O documento terá apanhado de surpresa o Arcebispo de Cantuária, Rowan Williams, sublinha o Padre Peter Stilwell, director da Faculdade de Teologia da Universidade Católica Portuguesa (UCP).
“Consta que o Arcebispo de Cantuária foi apanhado de surpresa e que só não foi mais contundente na sua reacção por uma questão de diplomacia e para não ferir nem impedir que se pudesse evoluir neste diálogo entre as duas Igrejas”, refere.

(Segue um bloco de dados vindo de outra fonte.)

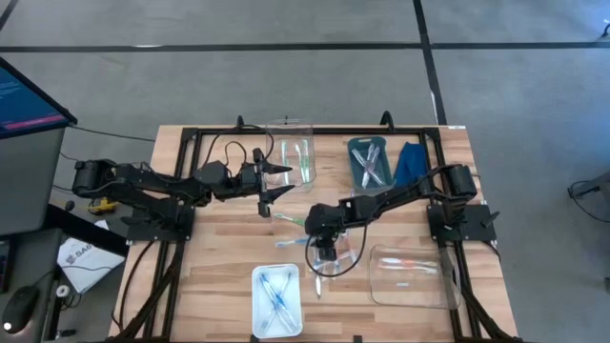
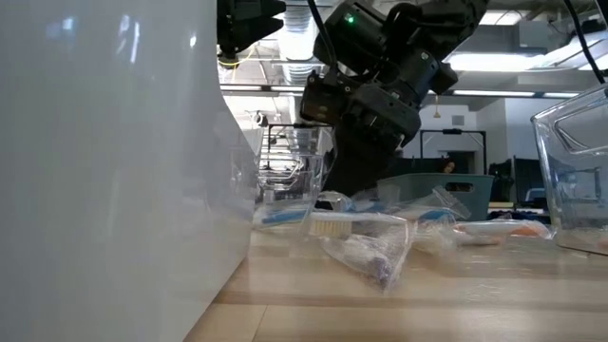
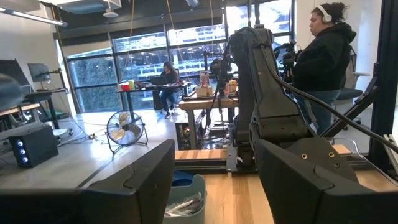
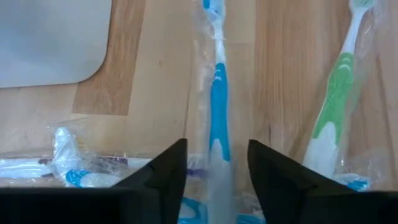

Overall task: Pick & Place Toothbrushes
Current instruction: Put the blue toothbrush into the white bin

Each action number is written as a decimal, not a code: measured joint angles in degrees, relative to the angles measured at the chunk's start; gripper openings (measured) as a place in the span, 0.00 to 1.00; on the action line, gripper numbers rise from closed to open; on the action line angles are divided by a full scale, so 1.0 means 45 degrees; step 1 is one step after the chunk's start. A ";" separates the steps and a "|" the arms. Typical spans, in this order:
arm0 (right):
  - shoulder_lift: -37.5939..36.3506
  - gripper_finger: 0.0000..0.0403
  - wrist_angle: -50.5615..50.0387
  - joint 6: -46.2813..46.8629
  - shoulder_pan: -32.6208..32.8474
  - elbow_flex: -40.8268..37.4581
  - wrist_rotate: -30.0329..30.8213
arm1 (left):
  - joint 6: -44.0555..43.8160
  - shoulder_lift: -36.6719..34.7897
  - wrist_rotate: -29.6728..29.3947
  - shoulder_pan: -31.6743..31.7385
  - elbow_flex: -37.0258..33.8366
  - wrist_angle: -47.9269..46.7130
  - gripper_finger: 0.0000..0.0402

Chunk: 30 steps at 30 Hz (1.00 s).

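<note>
Several wrapped toothbrushes [image 1: 319, 250] lie loose on the wooden table's middle. My right gripper [image 4: 217, 180] slants down over them, open, with one finger on either side of a blue toothbrush [image 4: 217, 106] in a clear wrapper that lies flat on the wood. A green toothbrush [image 4: 336, 106] lies beside it. In the low view the right gripper [image 2: 350, 185] stands over the pile of wrappers [image 2: 366, 249]. My left gripper [image 1: 279, 181] hangs open above the table's far left part, holding nothing. My right gripper straddles the handle end of the blue toothbrush [image 4: 217, 158], fingers slanting down and lying along it. Whether a finger [image 4: 168, 180] touches the clear wrapper, I cannot tell. The toothbrush lies on the table.
A clear bin [image 1: 291, 152] with green brushes and a teal tray [image 1: 370, 162] stand at the far edge, beside a blue cloth [image 1: 412, 162]. A clear bin [image 1: 410, 276] sits near right. A white tray [image 1: 276, 300] with blue brushes sits at the near edge. People are in the room beyond.
</note>
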 joint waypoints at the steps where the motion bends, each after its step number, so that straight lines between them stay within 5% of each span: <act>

A Igreja Anglicana “atravessa um período crítico”, diz o Padre Peter Stilwell, em que alguns dos seus ramos se mostram divididos por causa de temas sensíveis como a ordenação de mulheres para Bispo ou de homossexuais para o sacerdócio, nos Estados Unidos.
A Constituição Apostólica pode provocar um afastamento entre a Igreja Católica e Anglicana, admite o teólogo.
“Haverá anglicanos que irão aproveitar esta Constituição Apostólica e que ficaram contentes com esta proposta da Santa Sé, mas isso significa que eles deixarão de ser anglicanos, que a Igreja Anglicana fica decapitada, por assim dizer. Ficam dentro da Igreja Anglicana aqueles que estão mais afastados da Igreja Católica e isso sim pode significar um afastamento”, afirma o Padre Peter Stilwell.
“Os que ficam não só têm posições mais contundentes na sua oposição à Igreja Católica, como também ficam feridos pelo facto de sentirem que a Igreja Católica foi pescar em águas da Igreja Anglicana, para buscar os dissidentes, e isso deixa sempre um mal estar em contexto ecuménico. Tudo isso está um pouco no ar para ver como o Papa e o Arcebispo da Cantuária irão navegar essas águas”, sublinha o director da Faculdade de Teologia da UCP.
Na opinião do único Bispo português que integra a Comunhão Anglicana, o encontro do Papa com o Arcebispo de Cantuária, Rowan Williams, pode reforçar o diálogo ecuménico. D. Fernando da Luz Soares, Bispo da Igreja Lusitana, considera positiva esta abertura da Igreja católica aos anglicanos, mas também reconhece que a iniciativa do Vaticano surpreendeu o próprio Rowan Williams.
“A minha primeira reacção quando tomei conhecimento desta atitude do Vaticano, eu considerei-a positiva, porque é melhor que as pessoas que não se sentem bem numa Igreja que vão para uma outra Igreja cristã , do que se vão embora ou então formem pequenos grupos, pequenas outras Igrejas”, diz D. Fernando da Luz Soares.
Bispo da Igreja Lusitana defende que o “diálogo ecuménico tem que continuar”, porque é algo que está relacionado com a “ missão da própria Igreja”.